— Your objective —
Output the full set of records exactly.

— Records supplied —
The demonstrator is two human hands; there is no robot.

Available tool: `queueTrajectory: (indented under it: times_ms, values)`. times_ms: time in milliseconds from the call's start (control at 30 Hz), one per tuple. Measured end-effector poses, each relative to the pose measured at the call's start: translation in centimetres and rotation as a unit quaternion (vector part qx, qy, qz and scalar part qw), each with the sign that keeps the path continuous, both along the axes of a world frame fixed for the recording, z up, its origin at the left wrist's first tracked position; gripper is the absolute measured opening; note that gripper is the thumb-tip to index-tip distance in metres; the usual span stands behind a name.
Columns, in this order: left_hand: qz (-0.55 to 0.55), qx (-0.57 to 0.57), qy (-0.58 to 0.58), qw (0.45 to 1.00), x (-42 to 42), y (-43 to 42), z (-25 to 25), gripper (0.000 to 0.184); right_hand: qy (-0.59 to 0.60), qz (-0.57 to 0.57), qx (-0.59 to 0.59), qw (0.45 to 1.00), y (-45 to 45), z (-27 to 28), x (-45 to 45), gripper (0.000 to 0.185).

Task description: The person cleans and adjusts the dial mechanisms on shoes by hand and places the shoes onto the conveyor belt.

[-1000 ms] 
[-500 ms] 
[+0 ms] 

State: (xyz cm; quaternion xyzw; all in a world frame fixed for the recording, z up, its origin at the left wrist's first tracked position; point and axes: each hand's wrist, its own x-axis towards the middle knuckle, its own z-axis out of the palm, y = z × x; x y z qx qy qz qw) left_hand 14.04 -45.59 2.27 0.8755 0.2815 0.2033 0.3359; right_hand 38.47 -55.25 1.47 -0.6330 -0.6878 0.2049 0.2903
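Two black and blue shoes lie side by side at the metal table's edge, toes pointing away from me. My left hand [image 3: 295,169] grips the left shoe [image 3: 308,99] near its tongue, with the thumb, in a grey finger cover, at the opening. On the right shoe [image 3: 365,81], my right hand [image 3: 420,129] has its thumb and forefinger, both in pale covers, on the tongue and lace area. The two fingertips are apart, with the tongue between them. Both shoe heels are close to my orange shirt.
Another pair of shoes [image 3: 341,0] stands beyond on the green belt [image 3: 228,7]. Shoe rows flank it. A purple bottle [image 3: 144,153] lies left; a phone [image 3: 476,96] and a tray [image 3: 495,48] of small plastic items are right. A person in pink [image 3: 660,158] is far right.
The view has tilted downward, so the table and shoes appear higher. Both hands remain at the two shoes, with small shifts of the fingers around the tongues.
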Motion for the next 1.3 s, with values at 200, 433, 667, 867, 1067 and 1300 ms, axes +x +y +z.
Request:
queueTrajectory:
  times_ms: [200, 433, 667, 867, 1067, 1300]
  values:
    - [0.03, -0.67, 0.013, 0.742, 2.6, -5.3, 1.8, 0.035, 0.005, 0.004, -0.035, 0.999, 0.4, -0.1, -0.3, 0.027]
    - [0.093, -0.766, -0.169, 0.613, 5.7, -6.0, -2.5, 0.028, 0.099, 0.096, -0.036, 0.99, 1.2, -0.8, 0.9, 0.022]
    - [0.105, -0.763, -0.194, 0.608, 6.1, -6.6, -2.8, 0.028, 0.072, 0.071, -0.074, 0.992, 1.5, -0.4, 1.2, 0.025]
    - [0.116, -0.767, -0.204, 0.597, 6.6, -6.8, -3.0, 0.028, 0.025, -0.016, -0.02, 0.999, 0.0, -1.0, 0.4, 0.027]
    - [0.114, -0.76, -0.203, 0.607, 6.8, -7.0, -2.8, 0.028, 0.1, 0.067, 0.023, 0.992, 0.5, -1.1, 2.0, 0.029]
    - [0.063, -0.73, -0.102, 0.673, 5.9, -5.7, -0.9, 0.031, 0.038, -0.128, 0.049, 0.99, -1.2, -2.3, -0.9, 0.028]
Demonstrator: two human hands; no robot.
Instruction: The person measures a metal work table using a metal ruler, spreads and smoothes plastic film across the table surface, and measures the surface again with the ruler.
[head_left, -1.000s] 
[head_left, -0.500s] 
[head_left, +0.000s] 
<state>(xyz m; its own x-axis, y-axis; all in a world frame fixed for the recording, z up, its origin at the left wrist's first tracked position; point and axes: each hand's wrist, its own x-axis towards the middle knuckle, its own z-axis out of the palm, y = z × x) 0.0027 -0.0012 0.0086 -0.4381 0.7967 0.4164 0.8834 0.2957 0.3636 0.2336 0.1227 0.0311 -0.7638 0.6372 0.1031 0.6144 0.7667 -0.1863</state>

— Answer to the exercise —
The demonstrator is two human hands; there is no robot.

Available tool: `queueTrajectory: (indented under it: times_ms, values)`. times_ms: time in milliseconds from the call's start (control at 30 Hz), one per tuple. Measured end-effector poses, each relative to the pose measured at the call's start: translation in centimetres and rotation as a unit quaternion (vector part qx, qy, qz and scalar part qw), each with the sign that keeps the path continuous, both along the axes of a world frame fixed for the recording, z up, its origin at the left wrist's first tracked position; gripper is the absolute measured opening; note that gripper is the thumb-tip to index-tip distance in metres; the usual span stands behind a name.
Columns, in this order: left_hand: qz (-0.55 to 0.55), qx (-0.57 to 0.57), qy (-0.58 to 0.58), qw (0.45 to 1.00), x (-42 to 42), y (-43 to 42), z (-25 to 25), gripper (0.000 to 0.184); right_hand: qy (-0.59 to 0.60), qz (-0.57 to 0.57), qx (-0.59 to 0.59), qw (0.45 to 1.00), y (-45 to 45), z (-27 to 28), x (-45 to 45), gripper (0.000 to 0.185).

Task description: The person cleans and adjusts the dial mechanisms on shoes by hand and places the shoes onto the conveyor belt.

[-1000 ms] 
[-500 ms] 
[+0 ms] 

State: (xyz cm; quaternion xyzw; all in a world frame fixed for the recording, z up, its origin at the left wrist's first tracked position; point and axes: each hand's wrist, its own x-axis towards the middle knuckle, its own z-axis out of the palm, y = z × x; x y z qx qy qz qw) left_hand 14.04 -45.59 2.27 0.8755 0.2815 0.2033 0.3359; right_hand 38.47 -55.25 1.47 -0.6330 -0.6878 0.2049 0.2903
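Two black and blue shoes lie side by side at the metal table's edge, toes pointing away from me. My left hand [image 3: 295,169] grips the left shoe [image 3: 308,99] near its tongue, with the thumb, in a grey finger cover, at the opening. On the right shoe [image 3: 365,81], my right hand [image 3: 420,129] has its thumb and forefinger, both in pale covers, on the tongue and lace area. The two fingertips are apart, with the tongue between them. Both shoe heels are close to my orange shirt.
Another pair of shoes [image 3: 341,0] stands beyond on the green belt [image 3: 228,7]. Shoe rows flank it. A purple bottle [image 3: 144,153] lies left; a phone [image 3: 476,96] and a tray [image 3: 495,48] of small plastic items are right. A person in pink [image 3: 660,158] is far right.
The view has tilted downward, so the table and shoes appear higher. Both hands remain at the two shoes, with small shifts of the fingers around the tongues.
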Motion for the next 1.3 s, with values at 200, 433, 667, 867, 1067 and 1300 ms, axes +x +y +z.
Request:
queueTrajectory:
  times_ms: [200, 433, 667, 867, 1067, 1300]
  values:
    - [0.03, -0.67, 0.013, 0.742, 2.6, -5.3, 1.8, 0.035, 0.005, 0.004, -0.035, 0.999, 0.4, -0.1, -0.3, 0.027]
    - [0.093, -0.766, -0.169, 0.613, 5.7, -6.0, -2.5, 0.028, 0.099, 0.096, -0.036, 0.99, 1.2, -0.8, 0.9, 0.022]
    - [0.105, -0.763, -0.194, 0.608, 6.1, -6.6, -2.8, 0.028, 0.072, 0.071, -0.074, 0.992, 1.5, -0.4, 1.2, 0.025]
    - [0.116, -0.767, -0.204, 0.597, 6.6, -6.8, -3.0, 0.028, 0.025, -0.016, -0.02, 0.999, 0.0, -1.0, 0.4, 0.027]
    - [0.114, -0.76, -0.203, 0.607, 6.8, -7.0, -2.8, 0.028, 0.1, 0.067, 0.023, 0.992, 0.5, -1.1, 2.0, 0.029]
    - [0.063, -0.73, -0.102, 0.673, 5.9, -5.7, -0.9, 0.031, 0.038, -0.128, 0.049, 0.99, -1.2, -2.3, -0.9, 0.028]
Demonstrator: two human hands; no robot.
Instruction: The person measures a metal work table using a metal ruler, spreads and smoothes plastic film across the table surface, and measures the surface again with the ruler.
[head_left, -1.000s] 
[head_left, -0.500s] 
[head_left, +0.000s] 
<state>(xyz m; its own x-axis, y-axis; all in a world frame fixed for the recording, z up, its origin at the left wrist's first tracked position; point and axes: each hand's wrist, its own x-axis towards the middle knuckle, its own z-axis out of the palm, y = z × x) 0.0027 -0.0012 0.0086 -0.4381 0.7967 0.4164 0.8834 0.2957 0.3636 0.2336 0.1227 0.0311 -0.7638 0.6372 0.1031 0.6144 0.7667 -0.1863</state>

This answer is finished.